X,Y,Z share N68 so that for every N1 that Z gets, Y gets N2 and for every N3 that Y gets, X gets N4, how much does Y get?
Let's simplify the given information:
- For every N1 that Z gets, Y gets N2. This can be written as Y = N2/N1 * Z.
- For every N3 that Y gets, X gets N4. This can be written as X = N4/N3 * Y.
Now, let's substitute the first equation into the second equation to get X in terms of Z:
X = N4/N3 * (N2/N1 * Z)
Simplifying this expression:
X = (N2*N4/N1*N3) * Z
We know that X+Y+Z = N68, so let's substitute X and Y into this equation:
(N2*N4/N1*N3) * Z + Y + Z = N68
Simplifying this expression:
Y = N68 - Z * (N2*N4/N1*N3 + 1)
We are not given any values for N1, N2, N3, or N4, so we cannot solve for Y numerically. However, we can see that Y depends on the values of Z and the ratios between N1, N2, N3, and N4.
From the ratios, we have
Z/Y = N1/N2
X/Y = N4/N3
X+Y+Z = 68
dividing by Y, we have
X/Y + 1 + Z/Y = 68/Y
N4/N3 + 1 + N1/N2 = 68/Y
Y = 68/(N4/N3 + 1 + N1/N2)
Now you just need to find values for N1,N2,N3,N4 so that Y is an integer.
Thank you for providing the additional steps!

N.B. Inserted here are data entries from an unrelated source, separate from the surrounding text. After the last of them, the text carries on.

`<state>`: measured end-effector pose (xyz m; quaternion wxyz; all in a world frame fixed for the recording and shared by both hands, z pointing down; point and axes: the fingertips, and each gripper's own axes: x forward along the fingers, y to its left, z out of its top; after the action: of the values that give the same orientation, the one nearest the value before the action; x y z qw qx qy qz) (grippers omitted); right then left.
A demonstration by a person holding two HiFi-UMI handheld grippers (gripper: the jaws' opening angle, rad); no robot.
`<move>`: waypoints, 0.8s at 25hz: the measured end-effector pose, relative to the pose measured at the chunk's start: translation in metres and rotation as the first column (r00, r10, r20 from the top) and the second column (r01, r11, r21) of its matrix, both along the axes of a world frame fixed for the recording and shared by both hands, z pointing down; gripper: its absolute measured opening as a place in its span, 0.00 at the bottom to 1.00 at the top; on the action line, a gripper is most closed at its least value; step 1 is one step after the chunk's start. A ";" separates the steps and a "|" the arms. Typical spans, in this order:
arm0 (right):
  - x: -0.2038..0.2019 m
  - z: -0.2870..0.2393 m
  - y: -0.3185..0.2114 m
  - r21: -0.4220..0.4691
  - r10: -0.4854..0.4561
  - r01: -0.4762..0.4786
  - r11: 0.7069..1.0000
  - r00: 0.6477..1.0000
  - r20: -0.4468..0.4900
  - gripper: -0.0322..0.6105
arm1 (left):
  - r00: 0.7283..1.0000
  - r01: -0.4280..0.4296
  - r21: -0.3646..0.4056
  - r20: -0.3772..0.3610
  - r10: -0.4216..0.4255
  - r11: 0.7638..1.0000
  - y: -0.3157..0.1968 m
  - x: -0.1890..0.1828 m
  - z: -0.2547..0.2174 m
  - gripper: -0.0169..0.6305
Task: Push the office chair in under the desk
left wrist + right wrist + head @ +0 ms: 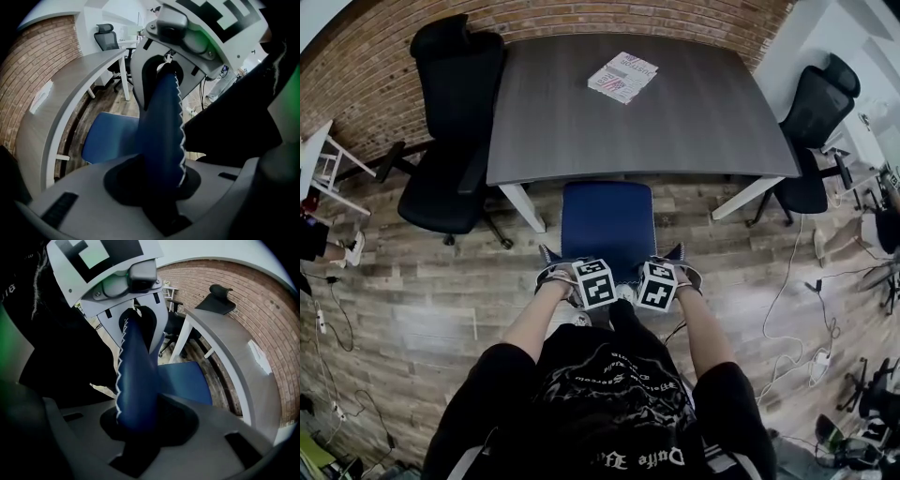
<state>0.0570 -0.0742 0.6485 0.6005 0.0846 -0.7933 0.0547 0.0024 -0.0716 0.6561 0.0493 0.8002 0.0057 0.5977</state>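
**Both grippers clamped on the backrest of the blue office chair at the desk edge**

The blue office chair stood directly in front of the person, facing the grey desk. In the head view the front edge of its seat met the near edge of the desk, while most of the seat lay outside it. The left gripper and the right gripper sat side by side on the top of the backrest, near each other but apart. In the left gripper view the jaws were partly closed, with the padded blue edge and its white zigzag stitching pinched between them. The right gripper view showed the same: jaws partly closed and pressed on the backrest.

A stack of printed papers lay on the far part of the desk. One black office chair stood at the desk's left end and another black chair at its right end. A brick wall ran behind the desk, and cables lay on the wooden floor.
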 end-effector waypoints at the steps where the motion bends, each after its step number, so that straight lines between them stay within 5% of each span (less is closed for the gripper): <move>1: 0.000 0.002 -0.001 -0.004 0.001 -0.001 1.000 1.000 0.001 0.19 | 1.000 0.002 0.001 0.001 -0.002 1.000 -0.002 0.000 0.001 0.17; 20: 0.007 0.002 -0.031 -0.002 -0.017 0.017 1.000 1.000 0.012 0.19 | 1.000 0.026 -0.011 0.006 -0.026 1.000 -0.030 0.008 0.002 0.17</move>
<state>0.0643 -0.1049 0.6505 0.5963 0.0767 -0.7974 0.0508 0.0107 -0.1012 0.6581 0.0615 0.7981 -0.0017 0.5994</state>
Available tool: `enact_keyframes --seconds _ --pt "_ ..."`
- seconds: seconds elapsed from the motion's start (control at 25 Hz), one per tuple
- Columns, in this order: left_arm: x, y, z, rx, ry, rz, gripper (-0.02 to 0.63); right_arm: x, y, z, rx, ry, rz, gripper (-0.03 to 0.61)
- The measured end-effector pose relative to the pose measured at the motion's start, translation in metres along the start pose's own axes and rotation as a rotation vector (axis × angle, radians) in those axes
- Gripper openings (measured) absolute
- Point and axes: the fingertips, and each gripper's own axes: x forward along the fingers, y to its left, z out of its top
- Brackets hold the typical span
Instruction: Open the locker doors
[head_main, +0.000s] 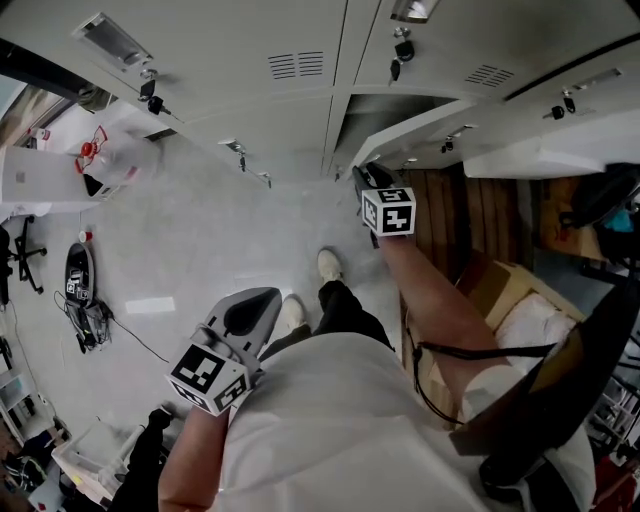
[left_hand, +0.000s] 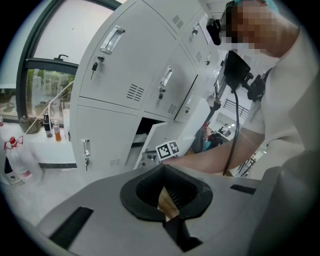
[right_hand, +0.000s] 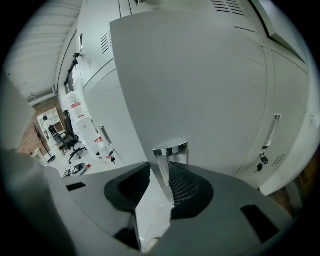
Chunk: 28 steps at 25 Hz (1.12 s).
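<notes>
Locker door (head_main: 415, 128): lower row of the grey locker bank (head_main: 250, 60), swung partly open, chrome handle (right_hand: 170, 150) at its free edge. Right tongs (right_hand: 161, 172): at that edge, jaws either side of the handle, seemingly pinched on it, left pad's contact hard to confirm. Left tongs (head_main: 252, 312): well apart from the door, low beside the person's torso (head_main: 340, 420), jaws closed together.
</notes>
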Motion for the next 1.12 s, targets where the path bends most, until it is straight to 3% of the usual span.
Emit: enact_keyframes --seconds 1.12 --pt "0.015 -0.049 -0.023 0.143 0.101 -0.258 0.011 -0.114 -0.044 -0.084 0.049 0.047 -0.183 0.038"
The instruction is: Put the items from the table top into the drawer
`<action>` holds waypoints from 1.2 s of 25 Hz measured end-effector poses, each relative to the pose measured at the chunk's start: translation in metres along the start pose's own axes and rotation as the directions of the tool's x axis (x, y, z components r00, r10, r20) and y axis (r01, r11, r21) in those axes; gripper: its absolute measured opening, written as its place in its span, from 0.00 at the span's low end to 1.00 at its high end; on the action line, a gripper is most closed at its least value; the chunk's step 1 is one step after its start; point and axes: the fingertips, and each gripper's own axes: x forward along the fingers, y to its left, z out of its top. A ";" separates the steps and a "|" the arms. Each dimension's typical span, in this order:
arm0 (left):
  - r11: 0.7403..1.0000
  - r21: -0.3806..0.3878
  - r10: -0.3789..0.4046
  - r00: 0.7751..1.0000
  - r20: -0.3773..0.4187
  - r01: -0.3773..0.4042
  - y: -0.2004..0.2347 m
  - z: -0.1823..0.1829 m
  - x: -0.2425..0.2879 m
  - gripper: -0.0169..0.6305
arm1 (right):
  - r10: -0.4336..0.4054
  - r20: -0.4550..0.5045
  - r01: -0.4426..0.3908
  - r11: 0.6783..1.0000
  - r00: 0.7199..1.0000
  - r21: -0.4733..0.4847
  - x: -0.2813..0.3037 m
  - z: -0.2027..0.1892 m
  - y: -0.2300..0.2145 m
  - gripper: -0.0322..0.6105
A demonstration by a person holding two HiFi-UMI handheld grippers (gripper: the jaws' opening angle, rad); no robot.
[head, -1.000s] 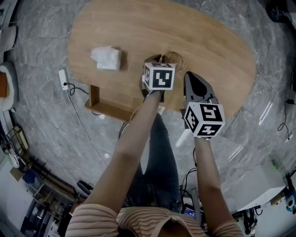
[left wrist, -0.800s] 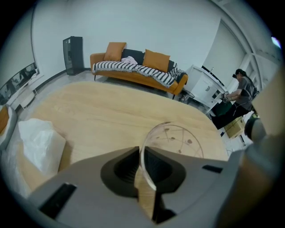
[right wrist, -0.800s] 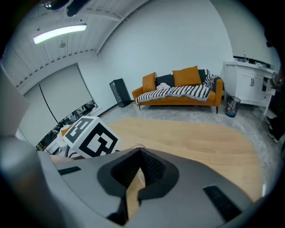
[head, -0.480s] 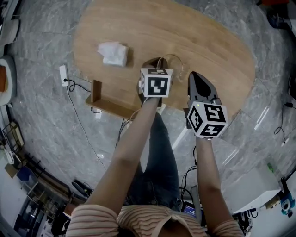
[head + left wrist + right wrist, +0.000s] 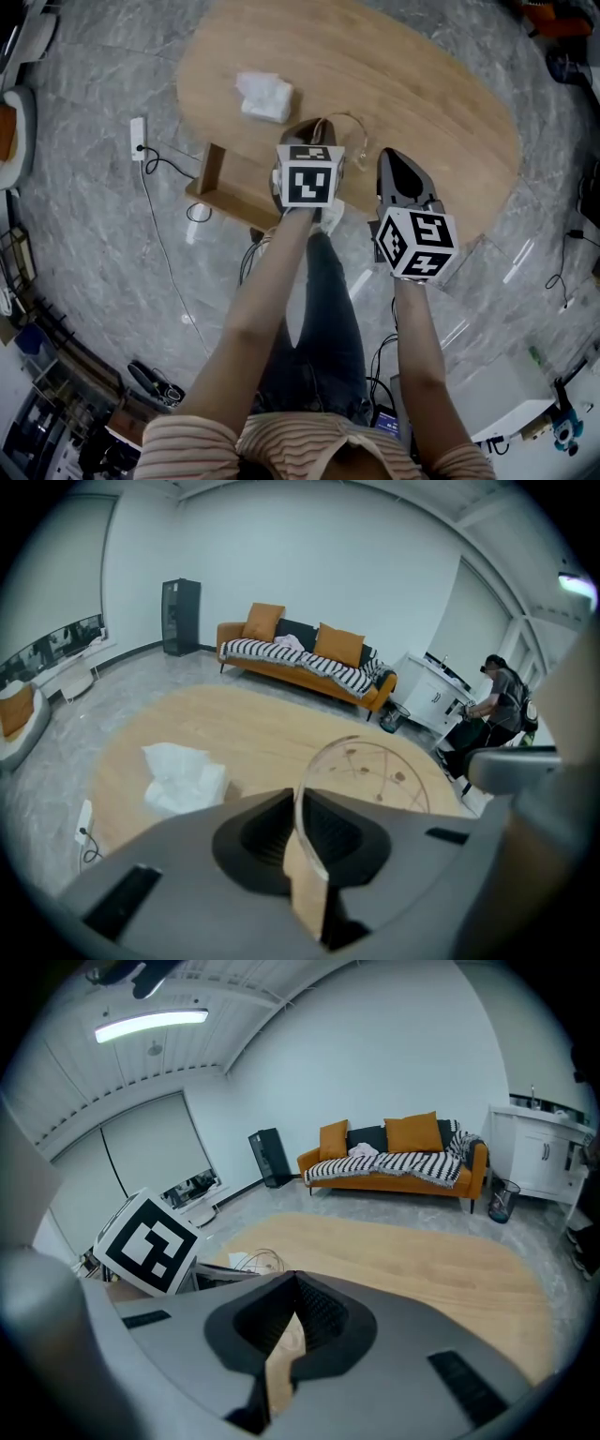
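1. Clear round plastic dish (image 5: 375, 772), see-through with brown specks, is pinched by its rim in the left tongs (image 5: 296, 803), which are clenched on it. It is tilted up on edge above the near edge of the oval wooden surface (image 5: 422, 103).
2. Right tongs (image 5: 292, 1286) are clenched with nothing between them, their tips touching. They hang just to the right of the left tongs, over the same near edge.
3. White crumpled tissue (image 5: 265, 97) lies on the surface toward its left end, well apart from the 2 tongs.
4. Open wooden drawer (image 5: 212, 167) juts out from under the near-left edge of the surface, just to the left of the left tongs.
5. White power strip (image 5: 139, 136) lies on the grey marble floor (image 5: 84, 225), to the left of the drawer.
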 end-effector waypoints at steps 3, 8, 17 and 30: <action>1.000 -0.011 0.013 1.000 0.016 -0.013 0.020 -0.004 -0.017 0.08 | 0.023 -0.004 -0.023 1.000 1.000 -0.008 0.003 -0.003 0.024 0.05; 0.998 -0.047 0.036 0.999 0.041 -0.034 0.053 -0.016 -0.049 0.08 | 0.056 -0.009 -0.056 0.998 0.998 -0.008 0.005 -0.009 0.064 0.05; 0.990 -0.109 0.095 0.994 0.057 -0.088 0.121 -0.063 -0.098 0.08 | 0.112 -0.042 -0.115 0.991 0.993 -0.071 0.010 -0.033 0.142 0.05; 0.984 -0.146 0.099 0.995 0.005 -0.098 0.184 -0.145 -0.145 0.08 | 0.158 -0.112 -0.172 0.977 0.981 -0.128 0.018 -0.089 0.239 0.05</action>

Yes, if we know the values of N1, N2, N3, and N4, we can solve for Y. For example, let's say N1 = 2, N2 = 3, N3 = 4, and N4 = 5.
Then,
Z/Y = 2/3 -> Z = (2/3)Y
X/Y = 5/4 -> X = (5/4)Y
X+Y+Z = 68 -> (5/4)Y + Y + (2/3)Y = 68 -> Y = 36
Therefore, Y gets N36.
To determine how much Y gets, we need to understand the given ratios in the problem.
According to the problem, for every N1 that Z gets, Y gets N2. This can be expressed as:
Y = (N2 / N1) * Z
Similarly, for every N3 that Y gets, X gets N4. This can be expressed as:
X = (N4 / N3) * Y
Now, let's find the value of Y.
Since we know that X, Y, and Z share N68, we can express this as:
X + Y + Z = N68
Substituting the value of X from the second equation, we get:
((N4 / N3) * Y) + Y + Z = N68
Combining like terms:
Y * (1 + (N4 / N3)) + Z = N68
Now, let's simplify:
Y * ((N3 + N4) / N3) + Z = N68
To isolate Y, subtract Z from both sides:
Y * ((N3 + N4) / N3) = N68 - Z
Finally, divide both sides by ((N3 + N4) / N3) to solve for Y:
Y = (N68 - Z) * (N3 / (N3 + N4))
Thus, Y gets (N68 - Z) * (N3 / (N3 + N4)).